These days, security teams need information and context about data to keep it safe from red teamers (who can uncover attack paths). The data can be protected if we have visibility over it. As the number of services and applications in today’s IT environments keeps increasing, it has become harder for resource providers to manage and find them all. That’s where service discovery comes in.
Service discovery is used to identify, explore, and analyze services of resource providers. In recent years, there has been a rising demand for tools that can help people and organizations discover and visualize services and resources in a graphical context. One tool that can be especially useful for this purpose is cartography, an open-source Python tool that helps enable a broad set of visual exploration of the services.
This blog explains how to use the Cartography tool for service discovery, its data security benefits, and its reliance on the Neo4j database. Cartography is strong at revealing the hidden dependencies between the service’s assets that helps validate assumptions about security risks by understanding those dependencies.
The tool is designed to help enterprises understand, explore, and track the relationships between entities in their environment. Compared to other security tools, cartography is general and expandable enough to help anyone and can offer better understanding of their risk exposure, no matter what platforms they use.
What is Cartography?
Cartography brings together infrastructure assets and their relationships in an intuitive graph view powered by a Neo4j database. It works on both Linux and Windows servers, but it has only been tested on Linux servers so far.
What is Neo4j?
Neo4j is a popular graph database, and it’s written in Java. It provides Cypher Query Language (CQL), which is used to represent graphs visually. It stores data and displays it as a graph, and it doesn’t use tables, columns, and rows to store data or present data in a tabular way.
Why Graph Database?
Standard databases focus only on capturing individual data points, while a graph database consists of two items: nodes and relationships.

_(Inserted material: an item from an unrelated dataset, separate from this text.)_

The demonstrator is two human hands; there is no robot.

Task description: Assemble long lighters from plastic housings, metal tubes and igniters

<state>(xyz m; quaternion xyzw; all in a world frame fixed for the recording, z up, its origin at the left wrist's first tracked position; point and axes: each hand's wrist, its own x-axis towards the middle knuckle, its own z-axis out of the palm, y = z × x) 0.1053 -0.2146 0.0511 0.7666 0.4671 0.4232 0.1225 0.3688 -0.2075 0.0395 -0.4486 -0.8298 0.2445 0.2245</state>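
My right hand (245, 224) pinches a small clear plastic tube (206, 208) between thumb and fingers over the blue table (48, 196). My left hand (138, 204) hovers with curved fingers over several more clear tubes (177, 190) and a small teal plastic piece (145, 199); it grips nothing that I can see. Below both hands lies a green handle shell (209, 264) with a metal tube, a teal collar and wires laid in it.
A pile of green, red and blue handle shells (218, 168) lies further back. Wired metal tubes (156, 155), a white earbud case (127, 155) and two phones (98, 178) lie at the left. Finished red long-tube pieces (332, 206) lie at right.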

The nodes are the individual data points, and the relationships describe how those data points are connected to one another.
Cartography Setup
- Install the Neo4j graph database on your server by downloading Neo4j Community Edition
- Configure the data sources for resource providers like AWS, Azure, or GCP services
- Run Cartography using ‘pip install cartography’ to install the code
- Sync your data by running the command below
cartography --neo4j-uri bolt://localhost:7687>
Once Cartography and Neo4j are installed and synced with the data, you can view the Neo4j web interface at http://localhost:7474.
Cartography Workflow
Cartography syncs the infrastructure assets of the resource provider and pushes the data to the Neo4j Database.
Here are the steps for Cartography Sync – Get, Transform, Load, Cleanup
- The GET function pulls the necessary data from a resource provider API.
- The TRANSFORM function helps convert the data to make it easier to add into the graph.
- The LOAD function pushes the processed data to Neo4j.
- After adding the nodes and relationships to the graph, if the most recent data needs to be resent to the database, then old nodes and relationships that no longer exist will be deleted as part of the CLEANUP function.
Sample Neo4j graph database

Source: https://github.com/lyft/cartography/blob/master/docs/root/images/accountsandrds.png
Supported platforms and Services
- Amazon Web Services – API Gateway, EC2, Config, Elasticsearch, Elastic Kubernetes Service (EKS), IAM, Inspector, Lambda, KMS, RDS, Route53, Redshift, DynamoDB, and S3
- Microsoft Azure – CosmosDB, Virtual Machine, Storage, SQL
- Google Cloud Platform – Cloud Resource Manager, Compute, Google Kubernetes Engine, Storage, and DNS
- Google Workspace – Groups, users
- Oracle Cloud Infrastructure – IAM
- Okta – users, groups, roles, applications, and organizations
- Kubernetes – Service, Pod, Cluster, Namespace, Container
Benefits of Cartography
- Cost optimization of the services – After the Cartography sync, you can review the Neo4j services and address unused services by deleting those that are no longer needed, which helps save money on those services' costs.
- Improved security – Data transparency reveals vulnerabilities, allowing for regaining control.
- Dependency identification – Provides information about the dependencies among the services and their properties that can be seen in the database, so cloud providers can better understand how service disruptions could impact other services
- Consolidation of all services – All the services from cloud providers can be viewed in a single place, so cloud users can more easily monitor their resources. This saves time and effort compared to managing multiple services in different places.
- Visualization of data in multiple forms – Node data can be seen not only through graphs but also in different forms like tables, text, and code. Tables help provide a structured overview of data, while text offers context and explanations. Code can make data analysis more transparent and reproducible. Using data in multiple forms makes it possible to provide a more complete and thorough understanding of data insights.
- Export the data – The node data and its relationships can be downloaded in different forms like JSON (JavaScript Object Notation), CSV (Comma Separated Values), PNG (Portable Network Graphics), and SVG (Scalable Vector Graphics). With data in different formats, users can pick the format that best suits their needs and work with data in a way that is most effective for them. JSON and CSV are great for developers and data analysts, while PNG and SVG are better for sharing the data with others and visualizing it.